Cochrane reviews begin by developing a review question and by listing all main outcomes that are important to patients and other decision makers (see Chapter 5, Section 5.4) to ensure production of optimally useful information.  Consultation and feedback on the review protocol can enhance this process.


Important outcomes are likely to include widely familiar events such as mortality and major morbidity (such as strokes and myocardial infarction).  However, they may also represent frequent minor and rare major side effects, symptoms and quality of life, burdens associated with treatment, and resource issues (costs).  Burdens include the demands of adhering to an intervention that patients or caregivers (e.g. family) may dislike, such as having to undergo more frequent tests, or restrictions on lifestyle that certain interventions require.

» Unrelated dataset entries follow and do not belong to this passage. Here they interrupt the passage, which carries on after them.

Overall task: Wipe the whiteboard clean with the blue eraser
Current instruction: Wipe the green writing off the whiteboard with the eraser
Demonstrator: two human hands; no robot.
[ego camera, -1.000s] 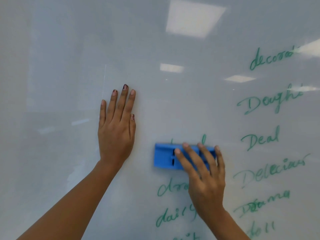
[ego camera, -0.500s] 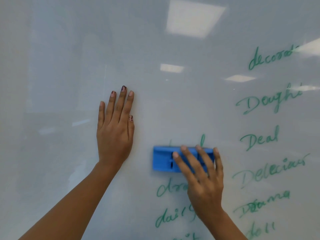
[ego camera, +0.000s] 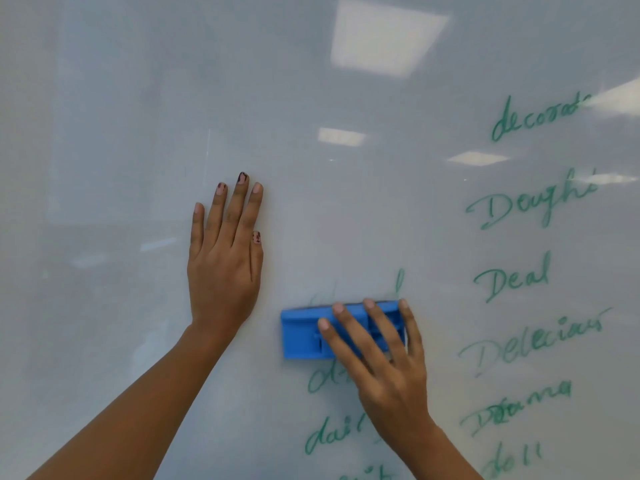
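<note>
**Two bare hands against a whiteboard [ego camera: 131, 140].** We see the left hand [ego camera: 223, 271] lying flat on a bare part of the board. Its fingers are straight, close together and pointing upward, with the thumb tucked beside the forefinger, and it holds nothing. Below and to the right of it, and apart from it, the right hand [ego camera: 388, 372] covers the right part of the blue eraser [ego camera: 301, 336]. The eraser lies level and lengthwise with its face on the board. The fingers [ego camera: 349, 341] of the right hand are nearly straight and fanned across the eraser's back. Their tips reach its upper edge, the little finger sits at its right end, and together they press it to the board. We cannot see the thumb, so we cannot tell whether it hooks the lower edge. The eraser's left end projects beyond the forefinger. Just above the fingertips we note a faint green smear [ego camera: 322, 296] and one upright green stroke [ego camera: 400, 282]. Below the eraser, green handwritten words [ego camera: 332, 438] are partly hidden by the right palm and wrist. Farther right of that hand, a column of green words [ego camera: 512, 277] runs down the board. Well above both hands lie pale reflections of ceiling lights [ego camera: 388, 36].
</note>
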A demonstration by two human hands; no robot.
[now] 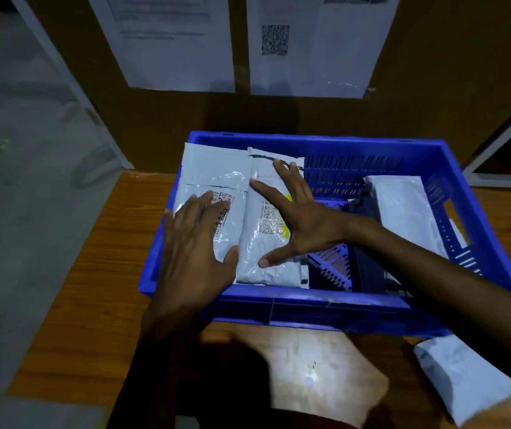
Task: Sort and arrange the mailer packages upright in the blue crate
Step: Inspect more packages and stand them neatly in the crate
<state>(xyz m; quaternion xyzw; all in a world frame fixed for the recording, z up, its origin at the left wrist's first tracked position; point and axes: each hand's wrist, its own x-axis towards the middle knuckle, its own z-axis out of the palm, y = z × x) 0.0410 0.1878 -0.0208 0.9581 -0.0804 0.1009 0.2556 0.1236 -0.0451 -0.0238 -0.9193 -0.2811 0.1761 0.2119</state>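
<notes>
View: head camera, looking down over the desk, dim light.
Blue crate: stands on the wooden desk, near its far edge, with slotted walls and an open top.
Left mailer: grey-white, in the left end of the crate against the left wall, label side facing up. I cannot tell whether it lies flat or leans.
Second mailer: grey-white with a printed label and a yellow mark, just beside the left mailer on its right, edges touching.
Third mailer: pale, at the right end of the crate, tilted against the right wall.
Dark package: black, between the second and third mailers, partly hidden by the right forearm.
Loose mailer: white, lying on the desk outside the crate, near its front right corner.
Left hand: fingers straight and spread, palm down, resting flat on the left mailer; it grips nothing.
Right hand: fingers and thumb splayed wide, pressing flat on the second mailer; it grips nothing.
Printed sheets: two white pages fixed to the brown board behind the crate, one of them bearing a square code.
</notes>
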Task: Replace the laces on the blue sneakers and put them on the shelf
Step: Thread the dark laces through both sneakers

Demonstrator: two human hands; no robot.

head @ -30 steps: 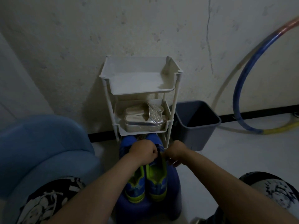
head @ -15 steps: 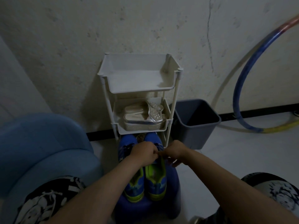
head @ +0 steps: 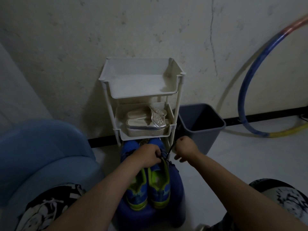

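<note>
Dark lace (head: 170, 151) runs taut between both hands at lower centre; the left hand (head: 146, 155) is pinched on it at the right sneaker's (head: 159, 185) eyelets, the right hand (head: 185, 147) closed on its free end, drawn up and right. Pull steadily along the eyelet line, I'd say, pressing the shoe down on the stool (head: 175, 212); both sneakers sit there, below the shelf (head: 173, 130), whose top tier is bare.
</note>
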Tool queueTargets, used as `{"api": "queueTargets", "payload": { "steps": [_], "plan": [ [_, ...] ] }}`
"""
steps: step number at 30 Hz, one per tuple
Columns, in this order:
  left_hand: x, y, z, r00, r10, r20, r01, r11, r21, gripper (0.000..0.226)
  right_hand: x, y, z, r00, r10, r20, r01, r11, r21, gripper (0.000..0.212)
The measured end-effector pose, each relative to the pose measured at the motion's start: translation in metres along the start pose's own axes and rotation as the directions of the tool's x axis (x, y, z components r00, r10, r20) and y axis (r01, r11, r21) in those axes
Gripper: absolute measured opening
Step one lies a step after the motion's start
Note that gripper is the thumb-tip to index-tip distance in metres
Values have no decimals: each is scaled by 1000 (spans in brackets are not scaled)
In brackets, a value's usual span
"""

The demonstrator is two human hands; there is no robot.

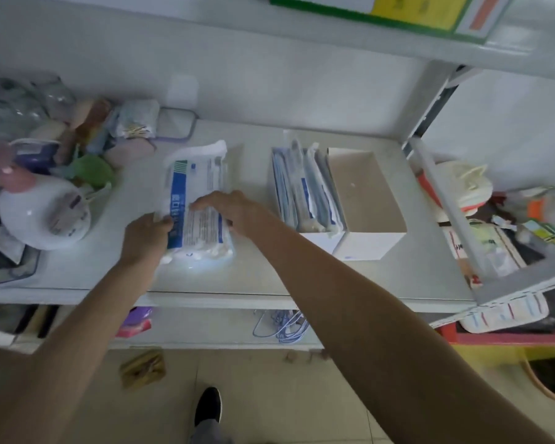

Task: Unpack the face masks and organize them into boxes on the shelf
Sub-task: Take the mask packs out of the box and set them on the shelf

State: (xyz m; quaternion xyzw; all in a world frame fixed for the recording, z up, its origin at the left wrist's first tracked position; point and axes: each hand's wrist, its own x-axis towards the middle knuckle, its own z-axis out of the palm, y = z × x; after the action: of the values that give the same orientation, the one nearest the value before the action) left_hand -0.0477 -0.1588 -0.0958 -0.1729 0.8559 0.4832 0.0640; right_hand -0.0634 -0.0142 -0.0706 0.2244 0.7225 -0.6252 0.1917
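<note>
A sealed plastic pack of face masks point(196, 187), white with a blue printed label, lies on the white shelf point(257, 274). My left hand point(146, 233) grips the pack's near left edge. My right hand point(229, 209) rests on top of the pack's near right part, fingers curled over it. To the right stand two white open boxes: the left box point(318, 238) holds several upright mask packets point(305, 190), the right box point(370, 200) looks empty.
A heap of bagged masks and coloured items point(61, 145) fills the shelf's left end, with a white cup-shaped mask pack point(45, 213) in front. A grey metal shelf frame point(446, 200) and cluttered goods stand at the right. Loose blue mask loops point(279, 325) hang below the shelf.
</note>
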Motion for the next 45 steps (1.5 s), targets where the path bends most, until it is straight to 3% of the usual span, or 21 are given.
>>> {"api": "queueTargets", "payload": {
  "steps": [3, 5, 6, 7, 9, 11, 12, 13, 15, 16, 18, 21, 24, 27, 31, 33, 35, 38, 40, 43, 45],
  "plan": [
    [-4, 2, 4, 1000, -6, 16, 7, 999, -33, 30, 5, -4, 5, 1000, 4, 29, -1, 994, -109, 22],
    [-3, 1, 2, 1000, 23, 3, -22, 999, -40, 32, -3, -12, 4, 1000, -25, 6, 26, 968, -250, 54],
    [-2, 1, 1, 998, 60, 8, -60, 998, -8, 32, -14, -18, -3, 995, -93, -45, 75, 949, -307, 67],
    [-1, 2, 0, 996, 85, 32, -86, 996, 16, 30, -25, -24, -13, 971, -207, -117, 159, 932, -326, 63],
    [4, 2, -4, 990, 92, 106, -99, 993, 62, 34, -45, -32, -46, 815, -440, -376, 308, 880, -362, 37],
    [8, 2, -11, 988, 65, 137, -78, 992, 96, 59, -56, -33, -84, 646, -515, -563, 232, 836, -498, 40],
    [7, 3, -15, 989, 107, 101, -119, 986, 117, 69, -57, -30, -98, 650, -483, -586, 105, 821, -561, 56],
    [-2, 8, -17, 975, 216, 45, -220, 962, 160, 73, -55, -24, -107, 707, -410, -576, -34, 794, -607, 77],
    [-31, 22, -12, 859, 512, 16, -505, 841, 193, 77, -48, -13, -118, 836, -266, -479, -169, 707, -687, 104],
    [-47, 31, -4, 787, 612, 75, -615, 772, 158, 85, -46, -10, -121, 876, -233, -422, -173, 666, -726, 108],
    [-74, 50, 24, 712, 630, 310, -678, 731, 72, 109, -45, -11, -126, 899, -251, -359, -151, 592, -792, 104],
    [-94, 69, 72, 767, 377, 519, -417, 908, -43, 143, -44, -17, -122, 907, -298, -296, -121, 490, -863, 102],
    [-98, 59, 108, 808, 312, 500, -196, 942, -271, 141, -42, -15, -116, 927, -282, -246, -84, 484, -871, 113],
    [-90, 42, 127, 854, 368, 367, -231, 902, -365, 111, -41, -13, -120, 958, -141, -249, -150, 491, -858, 109],
    [-86, 44, 127, 840, 416, 349, -321, 899, -298, 81, -37, -17, -128, 963, -116, -241, -154, 496, -855, 89],
    [-85, 42, 128, 838, 432, 333, -344, 893, -291, 73, -34, -18, -135, 969, -97, -229, -131, 582, -803, 93],
    [-87, 41, 131, 840, 426, 336, -335, 895, -295, 73, -33, -19, -140, 961, -68, -269, -158, 664, -731, 96],
    [-91, 42, 138, 824, 439, 357, -357, 893, -275, 76, -28, -19, -134, 928, -15, -372, -265, 675, -689, 103],
    [-94, 43, 142, 819, 447, 360, -365, 890, -274, 72, -24, -20, -129, 891, 43, -452, -331, 744, -581, 103],
    [-96, 45, 145, 819, 459, 343, -368, 880, -299, 71, -15, -22, -134, 905, 124, -408, -335, 797, -502, 73],
    [-96, 46, 146, 812, 470, 346, -379, 876, -298, 73, -12, -18, -134, 896, 65, -440, -316, 790, -525, 56]
  ]
}}
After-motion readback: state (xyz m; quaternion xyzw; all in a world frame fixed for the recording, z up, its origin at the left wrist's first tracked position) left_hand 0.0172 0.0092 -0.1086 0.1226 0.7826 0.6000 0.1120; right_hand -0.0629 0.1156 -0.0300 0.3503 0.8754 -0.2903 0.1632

Frequently, when formulating questions that include all patient-important outcomes for decision making, review authors will confront the fact that reports of randomized trials have not included all these outcomes.  This is particularly true for adverse outcomes.  For instance, randomized trials might contribute data on intended effects, and on frequent, relatively minor side effects, but not address the relative risk of rare adverse outcomes such as suicide attempts. Chapter 14 discusses strategies for adequately addressing adverse effects. To obtain data for all important outcomes it may be necessary to examine the results of observational studies. 


If a review includes only randomized trials, addressing all important outcomes may not be possible within the constraints of the review.  Review authors should acknowledge these limitations, and make them transparent to readers.


Review authors who take on the challenge of compiling and summarizing the best evidence for all relevant outcomes may face a number of challenges.  These include the fact that the analysis of harm may be carried out in studies whose participants differ from those included in the studies used in the analysis of benefit.  Thus, review authors will need to consider how much, if at all, the participants in observational studies differ from those in the randomized trials. This can influence the quality of evidence because of concerns about directness (see Chapter 12, Section 12.2). When review authors do not include information on these important outcomes in the review they should say so.  Further discussion of these issues appears also in Chapter 13.